J’ai eu l’occasion de parler avec Marty Rogers, l’un des membres fondateurs du groupe LGBTQ+ à l’Université d’État de Sacramento, qui a décrit comment le refus de reconnaissance et l’éventuelle bataille judiciaire ont joué un rôle déterminant dans le succès de l’organisation du groupe.
« Se voir refuser la reconnaissance, être décrété invisible, a réactivé chez la plupart des membres du groupe d’autres incidents similaires et douloureux dans leur vie. La différence cette fois était qu’il y avait un soutien mutuel – du journal du campus et du gouvernement étudiant. Deux membres du corps professoral ont ouvertement reconnu leur homosexualité dans des lettres au président par intérim du Collège et au journal du campus – ils ont insisté pour être vus. Pour une fois, les homosexuels ne couraient pas et ne se cachaient pas. L’annonce publique de son homosexualité, une question qui n’avait pas vraiment été abordée auparavant, est devenue une réalité du fait du déni de reconnaissance.
Fortifiés par cette affaire, d’autres groupes de campus à travers le pays ont mené et remporté des batailles similaires.
Espoir pour l’avenir
Il y a quelques années, je suis monté à bord d’une rame de métro sur la ligne verte de Boston à destination de l’Université de Boston, où je devais présenter un atelier sur l’histoire LGBTQ+ lors d’une conférence étudiante annuelle du Nord-Est LGBTQ+. Entrant également dans la voiture, quatre jeunes étudiants masculins se rendaient à la conférence, dont je me souviens de l’un d’entre eux lors d’un atelier que j’avais donné la veille.
Une fois à bord, ils se sont assis deux par deux en rangées directement devant moi. Après quelques instants de conversation animée et sans inquiétude ni gêne apparente, l’un d’eux tendit la main et caressa doucement les cheveux du jeune homme assis à côté de lui. L’autre homme accueillit et accepta le geste.

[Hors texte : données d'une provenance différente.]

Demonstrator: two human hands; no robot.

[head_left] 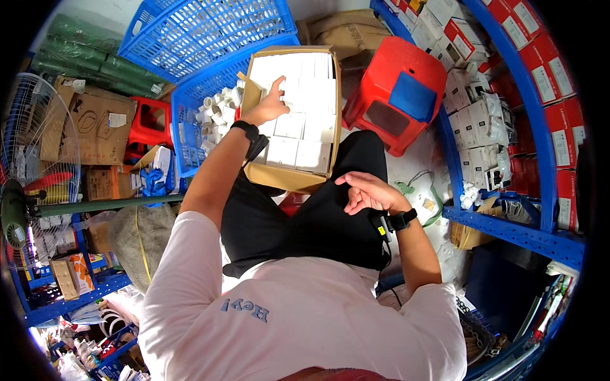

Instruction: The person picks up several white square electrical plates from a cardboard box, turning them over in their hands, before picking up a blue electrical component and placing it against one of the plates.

En voyant cette scène, j’ai pensé au chemin parcouru par les personnes LGBTQ+ depuis que j’ai fréquenté l’université en tant que premier cycle. Les larmes me sont venues aux yeux alors que je repensais à la douleur de sortir du placard du déni et de la peur.
J’ai vu devant moi des souvenirs du travail dur et souvent effrayant que tant d’entre nous ont fait pour assurer un environnement plus sûr pour que les jeunes puissent manifester des actes d’affection apparemment simples pour quelqu’un de leur propre sexe, des actes que les couples hétérosexuels prennent régulièrement pour acquis.
De mes voyages sur les campus collégiaux et universitaires, je repars avec le sentiment certain que les conditions demeurent quelque peu difficiles pour certains LGBTQ+ et questionnent les jeunes d’aujourd’hui, surtout dans le rétro-climat dans lequel nous nous trouvons, bien que nous ayons fait des progrès. Dans de nombreux endroits, des systèmes de soutien ont été fermement mis en place sur les campus, et les étudiants d’aujourd’hui semblent plus sûrs d’eux et manifestent une certaine rébellion joyeuse et fougueuse qu’on n’avait pas vue il y a seulement une dizaine d’années.
Par conséquent, je me rends compte que même si l’école n’est toujours pas un endroit particulièrement « queer », elle est bien meilleure que jamais. Par solidarité, nous devons donc continuer la lutte.
Je souhaite à tous un mois de fierté joyeux et sûr, et j’espère que nous restons tous vigilants en ces temps difficiles actuels.